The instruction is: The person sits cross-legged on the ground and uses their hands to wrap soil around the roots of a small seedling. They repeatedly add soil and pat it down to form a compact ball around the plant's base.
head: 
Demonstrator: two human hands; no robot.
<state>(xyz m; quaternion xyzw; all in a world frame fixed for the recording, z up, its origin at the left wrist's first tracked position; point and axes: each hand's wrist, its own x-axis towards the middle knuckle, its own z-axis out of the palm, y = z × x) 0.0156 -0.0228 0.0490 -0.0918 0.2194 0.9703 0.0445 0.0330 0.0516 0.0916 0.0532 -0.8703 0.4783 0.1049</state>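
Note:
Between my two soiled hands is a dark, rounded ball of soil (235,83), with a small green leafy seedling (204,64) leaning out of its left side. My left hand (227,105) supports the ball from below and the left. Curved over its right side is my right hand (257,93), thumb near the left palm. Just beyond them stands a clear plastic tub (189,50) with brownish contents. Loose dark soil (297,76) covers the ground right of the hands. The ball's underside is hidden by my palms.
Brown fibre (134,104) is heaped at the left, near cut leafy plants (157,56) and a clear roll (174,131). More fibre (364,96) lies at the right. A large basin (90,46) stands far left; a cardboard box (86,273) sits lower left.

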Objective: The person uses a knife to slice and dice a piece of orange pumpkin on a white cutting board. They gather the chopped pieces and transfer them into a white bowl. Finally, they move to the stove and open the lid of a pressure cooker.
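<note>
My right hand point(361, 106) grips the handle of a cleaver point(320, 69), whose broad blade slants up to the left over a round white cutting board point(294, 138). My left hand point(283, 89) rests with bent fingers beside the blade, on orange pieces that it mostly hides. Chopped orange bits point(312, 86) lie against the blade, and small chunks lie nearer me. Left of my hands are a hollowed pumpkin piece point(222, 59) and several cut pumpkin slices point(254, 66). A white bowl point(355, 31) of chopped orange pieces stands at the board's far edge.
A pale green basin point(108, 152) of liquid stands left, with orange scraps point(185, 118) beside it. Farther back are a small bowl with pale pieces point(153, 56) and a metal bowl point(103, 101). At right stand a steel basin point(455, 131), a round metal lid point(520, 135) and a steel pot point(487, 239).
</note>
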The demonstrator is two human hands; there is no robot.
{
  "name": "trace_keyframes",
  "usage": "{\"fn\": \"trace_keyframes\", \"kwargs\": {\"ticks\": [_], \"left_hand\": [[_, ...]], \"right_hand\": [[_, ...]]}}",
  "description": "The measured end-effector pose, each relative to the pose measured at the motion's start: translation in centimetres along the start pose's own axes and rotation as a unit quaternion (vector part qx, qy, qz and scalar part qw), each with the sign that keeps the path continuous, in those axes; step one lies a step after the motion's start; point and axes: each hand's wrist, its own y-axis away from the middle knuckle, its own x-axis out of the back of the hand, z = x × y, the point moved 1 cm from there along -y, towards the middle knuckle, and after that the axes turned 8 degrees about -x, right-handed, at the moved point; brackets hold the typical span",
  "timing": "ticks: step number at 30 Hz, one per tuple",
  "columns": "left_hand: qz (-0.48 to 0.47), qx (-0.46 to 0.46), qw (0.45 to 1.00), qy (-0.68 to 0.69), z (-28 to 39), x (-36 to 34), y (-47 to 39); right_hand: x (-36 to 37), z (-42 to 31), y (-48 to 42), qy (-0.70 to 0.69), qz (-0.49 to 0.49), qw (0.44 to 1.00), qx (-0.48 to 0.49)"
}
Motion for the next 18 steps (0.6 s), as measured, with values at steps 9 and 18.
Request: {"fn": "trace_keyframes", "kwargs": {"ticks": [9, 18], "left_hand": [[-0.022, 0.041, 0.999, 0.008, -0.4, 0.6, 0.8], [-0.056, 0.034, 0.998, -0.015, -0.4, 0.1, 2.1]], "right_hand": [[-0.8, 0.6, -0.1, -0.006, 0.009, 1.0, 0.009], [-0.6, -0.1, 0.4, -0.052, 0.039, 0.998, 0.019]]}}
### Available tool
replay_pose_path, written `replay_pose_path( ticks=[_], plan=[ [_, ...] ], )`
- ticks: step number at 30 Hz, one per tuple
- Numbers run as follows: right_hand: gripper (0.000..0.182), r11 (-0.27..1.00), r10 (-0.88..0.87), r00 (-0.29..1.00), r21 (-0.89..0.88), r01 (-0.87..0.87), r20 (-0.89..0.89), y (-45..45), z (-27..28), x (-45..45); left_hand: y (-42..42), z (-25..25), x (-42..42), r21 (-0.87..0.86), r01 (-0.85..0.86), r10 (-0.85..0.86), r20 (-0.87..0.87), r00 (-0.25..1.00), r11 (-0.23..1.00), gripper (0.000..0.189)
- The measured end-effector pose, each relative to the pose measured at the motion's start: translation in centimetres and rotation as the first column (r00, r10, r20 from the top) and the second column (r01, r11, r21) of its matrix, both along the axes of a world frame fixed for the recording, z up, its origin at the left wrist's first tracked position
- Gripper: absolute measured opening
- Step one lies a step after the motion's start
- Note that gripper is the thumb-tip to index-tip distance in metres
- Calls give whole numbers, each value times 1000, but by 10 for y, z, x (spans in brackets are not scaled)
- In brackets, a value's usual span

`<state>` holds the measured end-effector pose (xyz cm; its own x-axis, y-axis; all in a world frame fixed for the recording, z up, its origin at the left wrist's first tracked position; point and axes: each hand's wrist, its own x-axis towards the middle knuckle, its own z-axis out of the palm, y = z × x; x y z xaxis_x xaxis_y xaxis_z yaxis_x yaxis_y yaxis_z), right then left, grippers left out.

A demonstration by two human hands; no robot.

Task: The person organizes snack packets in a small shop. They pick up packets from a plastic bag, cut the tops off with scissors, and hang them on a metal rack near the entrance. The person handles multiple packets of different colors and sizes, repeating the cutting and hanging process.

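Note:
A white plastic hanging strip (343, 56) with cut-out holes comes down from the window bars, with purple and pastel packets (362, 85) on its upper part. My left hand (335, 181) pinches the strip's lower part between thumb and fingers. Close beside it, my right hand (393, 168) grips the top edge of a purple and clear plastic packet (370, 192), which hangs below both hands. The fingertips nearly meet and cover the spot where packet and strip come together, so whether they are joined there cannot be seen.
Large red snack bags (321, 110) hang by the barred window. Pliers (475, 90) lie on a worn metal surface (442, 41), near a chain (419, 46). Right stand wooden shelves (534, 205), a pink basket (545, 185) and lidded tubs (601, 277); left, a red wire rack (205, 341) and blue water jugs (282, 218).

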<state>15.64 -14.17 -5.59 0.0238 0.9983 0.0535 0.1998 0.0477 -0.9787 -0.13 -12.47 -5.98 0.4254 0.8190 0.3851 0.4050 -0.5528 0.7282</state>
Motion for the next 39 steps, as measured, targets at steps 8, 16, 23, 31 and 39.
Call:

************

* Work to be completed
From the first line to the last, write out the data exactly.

* Result
The instruction is: The person sits cross-legged on the ground and uses their hands to wrap soil around the roots of a small seedling. They repeatedly add soil and pat it down to form a compact ball around the plant's base.
head: 
Demonstrator: two human hands; no robot.
<state>(xyz m; quaternion xyzw; all in a world frame fixed for the recording, z up, its origin at the left wrist's first tracked position; point and axes: each hand's wrist, its own x-axis towards the middle knuckle, its own z-axis out of the palm, y = z × x) 0.0156 -0.0228 0.0490 -0.0918 0.2194 0.9703 0.0445 0.0330 0.0516 0.0916 0.0532 -0.8703 0.4783 0.1049</state>
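Note:
Between my two soiled hands is a dark, rounded ball of soil (235,83), with a small green leafy seedling (204,64) leaning out of its left side. My left hand (227,105) supports the ball from below and the left. Curved over its right side is my right hand (257,93), thumb near the left palm. Just beyond them stands a clear plastic tub (189,50) with brownish contents. Loose dark soil (297,76) covers the ground right of the hands. The ball's underside is hidden by my palms.
Brown fibre (134,104) is heaped at the left, near cut leafy plants (157,56) and a clear roll (174,131). More fibre (364,96) lies at the right. A large basin (90,46) stands far left; a cardboard box (86,273) sits lower left.
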
Objective: The person uses a knife to slice and dice a piece of orange pumpkin on a white cutting board. They gather the chopped pieces and transfer them into a white bowl. Finally, they move to the stove and open the lid of a pressure cooker.
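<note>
My right hand point(361, 106) grips the handle of a cleaver point(320, 69), whose broad blade slants up to the left over a round white cutting board point(294, 138). My left hand point(283, 89) rests with bent fingers beside the blade, on orange pieces that it mostly hides. Chopped orange bits point(312, 86) lie against the blade, and small chunks lie nearer me. Left of my hands are a hollowed pumpkin piece point(222, 59) and several cut pumpkin slices point(254, 66). A white bowl point(355, 31) of chopped orange pieces stands at the board's far edge.
A pale green basin point(108, 152) of liquid stands left, with orange scraps point(185, 118) beside it. Farther back are a small bowl with pale pieces point(153, 56) and a metal bowl point(103, 101). At right stand a steel basin point(455, 131), a round metal lid point(520, 135) and a steel pot point(487, 239).
</note>
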The demonstrator is two human hands; there is no robot.
{
  "name": "trace_keyframes",
  "usage": "{\"fn\": \"trace_keyframes\", \"kwargs\": {\"ticks\": [_], \"left_hand\": [[_, ...]], \"right_hand\": [[_, ...]]}}",
  "description": "The measured end-effector pose, each relative to the pose measured at the motion's start: translation in centimetres along the start pose's own axes and rotation as a unit quaternion (vector part qx, qy, qz and scalar part qw), each with the sign that keeps the path continuous, in those axes; step one lies a step after the motion's start; point and axes: each hand's wrist, its own y-axis away from the middle knuckle, its own x-axis out of the back of the hand, z = x × y, the point moved 1 cm from there along -y, towards the middle knuckle, and after that the axes turned 8 degrees about -x, right-handed, at the moved point; brackets hold the typical span",
  "timing": "ticks: step number at 30 Hz, one per tuple",
  "columns": "left_hand: qz (-0.48 to 0.47), qx (-0.46 to 0.46), qw (0.45 to 1.00), qy (-0.68 to 0.69), z (-28 to 39), x (-36 to 34), y (-47 to 39); right_hand: x (-36 to 37), z (-42 to 31), y (-48 to 42), qy (-0.70 to 0.69), qz (-0.49 to 0.49), qw (0.44 to 1.00), qx (-0.48 to 0.49)"
}
Motion for the next 18 steps (0.6 s), as measured, with values at steps 9 and 18.
Request: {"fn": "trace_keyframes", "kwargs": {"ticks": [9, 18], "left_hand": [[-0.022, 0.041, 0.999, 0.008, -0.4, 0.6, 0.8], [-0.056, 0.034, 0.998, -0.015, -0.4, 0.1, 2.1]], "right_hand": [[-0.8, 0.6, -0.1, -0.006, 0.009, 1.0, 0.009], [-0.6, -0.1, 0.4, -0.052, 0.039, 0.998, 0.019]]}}
### Available tool
replay_pose_path, written `replay_pose_path( ticks=[_], plan=[ [_, ...] ], )`
- ticks: step number at 30 Hz, one per tuple
- Numbers run as follows: right_hand: gripper (0.000..0.182), r11 (-0.27..1.00), r10 (-0.88..0.87), r00 (-0.29..1.00), r21 (-0.89..0.88), r01 (-0.87..0.87), r20 (-0.89..0.89), y (-45..45), z (-27..28), x (-45..45); left_hand: y (-42..42), z (-25..25), x (-42..42), r21 (-0.87..0.86), r01 (-0.85..0.86), r10 (-0.85..0.86), r20 (-0.87..0.87), r00 (-0.25..1.00), r11 (-0.23..1.00), gripper (0.000..0.189)
- The measured end-effector pose, each relative to the pose measured at the motion's start: translation in centimetres and rotation as the first column (r00, r10, r20 from the top) and the second column (r01, r11, r21) of its matrix, both along the axes of a world frame fixed for the recording, z up, its origin at the left wrist's first tracked position
- Gripper: absolute measured opening
- Step one lies a step after the motion's start
- Note that gripper is the thumb-tip to index-tip distance in metres
- Calls give whole numbers, each value times 1000, but by 10 for y, z, x (spans in brackets are not scaled)
- In brackets, a value's usual span

`<state>` holds the measured end-effector pose (xyz cm; its own x-axis, y-axis; all in a world frame fixed for the recording, z up, its origin at the left wrist's first tracked position; point and axes: each hand's wrist, its own x-axis towards the middle knuckle, its own z-axis out of the palm, y = z × x; x y z xaxis_x xaxis_y xaxis_z yaxis_x yaxis_y yaxis_z), right then left, grippers left out.

A demonstration by two human hands; no robot.

Task: The person organizes snack packets in a small shop. They pick up packets from a plastic bag, cut the tops off with scissors, and hang them on a metal rack near the entrance. The person handles multiple packets of different colors and sizes, repeating the cutting and hanging process.

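Note:
A white plastic hanging strip (343, 56) with cut-out holes comes down from the window bars, with purple and pastel packets (362, 85) on its upper part. My left hand (335, 181) pinches the strip's lower part between thumb and fingers. Close beside it, my right hand (393, 168) grips the top edge of a purple and clear plastic packet (370, 192), which hangs below both hands. The fingertips nearly meet and cover the spot where packet and strip come together, so whether they are joined there cannot be seen.
Large red snack bags (321, 110) hang by the barred window. Pliers (475, 90) lie on a worn metal surface (442, 41), near a chain (419, 46). Right stand wooden shelves (534, 205), a pink basket (545, 185) and lidded tubs (601, 277); left, a red wire rack (205, 341) and blue water jugs (282, 218).
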
<state>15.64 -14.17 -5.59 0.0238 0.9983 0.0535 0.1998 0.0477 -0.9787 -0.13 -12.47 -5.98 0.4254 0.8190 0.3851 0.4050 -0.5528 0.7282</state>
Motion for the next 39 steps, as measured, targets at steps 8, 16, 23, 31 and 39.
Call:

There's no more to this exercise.